Rosja: nie bombardowaliśmy lotniska pod Tbilisi
Rosyjski samolot zbombardował wieczorem cywilne lotnisko międzynarodowe pod Tbilisi -
podało gruzińskie MSW. Rosyjskie ministerstwo obrony zaprzeczyło
tym informacjom.
10.08.2008 21:05
Bombardowanie nastąpiło o godz. 19.00 czasu miejscowego (17.00 czasu polskiego), na kilka godzin przed planowanym przylotem do stolicy Gruzji szefa francuskiej dyplomacji Bernarda Kouchnera - potwierdzili świadkowie, w tym obecny na miejscu korespondent agencji AFP.
Samolot leciał bardzo nisko, bomby spadły 200 metrów od pasa startowego.
Gruzińska telewizja Rustawi-2 podała, że międzynarodowe lotnisko funkcjonuje normalnie i nie przewiduje się anulowania lotów.
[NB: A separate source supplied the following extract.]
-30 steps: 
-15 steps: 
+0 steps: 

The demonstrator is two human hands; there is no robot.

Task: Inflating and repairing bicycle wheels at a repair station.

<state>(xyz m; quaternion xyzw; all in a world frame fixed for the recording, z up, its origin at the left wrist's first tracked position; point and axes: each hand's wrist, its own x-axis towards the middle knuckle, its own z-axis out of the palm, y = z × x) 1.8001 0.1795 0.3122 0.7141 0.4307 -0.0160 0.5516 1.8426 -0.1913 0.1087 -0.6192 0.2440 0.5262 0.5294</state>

Podczas tego samego nalotu rosyjskie samoloty zrzuciły bomby na lotnisko wojskowe i leżące przy nim zakłady, oddalone o kilkanaście kilometrów od międzynarodowego dworca lotniczego w Tbilisi.
Celem ataku, jak się wydaje, był hangar wojskowego lotniska - kilka bomb spadło w pobliżu. Podczas nalotu hangar ani żadne zabudowania nie zostały uszkodzone.
Rosyjskie ministerstwo obrony określiło te doniesienia jako "dezinformację, rozpowszechnianą przez stronę gruzińską po to, by doprowadzić do popełnienia błędu przez wspólnotę międzynarodową w sprawie wydarzeń wokół Osetii Płd." - podała AFP.
Według władz gruzińskich to samo lotnisko wojskowe było celem rosyjskiego nalotu w niedzielę rano.
Sekretarz gruzińskiej Rady Bezpieczeństwa Narodowego Aleksander (Kacha) Lomaja informował, że około 5.00 rano czasu lokalnego (03.00 nad ranem czasu polskiego) "rosyjskie samoloty" zrzuciły "kilka bomb" na lotnisko wojskowe.
W porannym nalocie nikt nie ucierpiał, lekko uszkodzone zostały tylko pasy startowe wojskowego lotniska.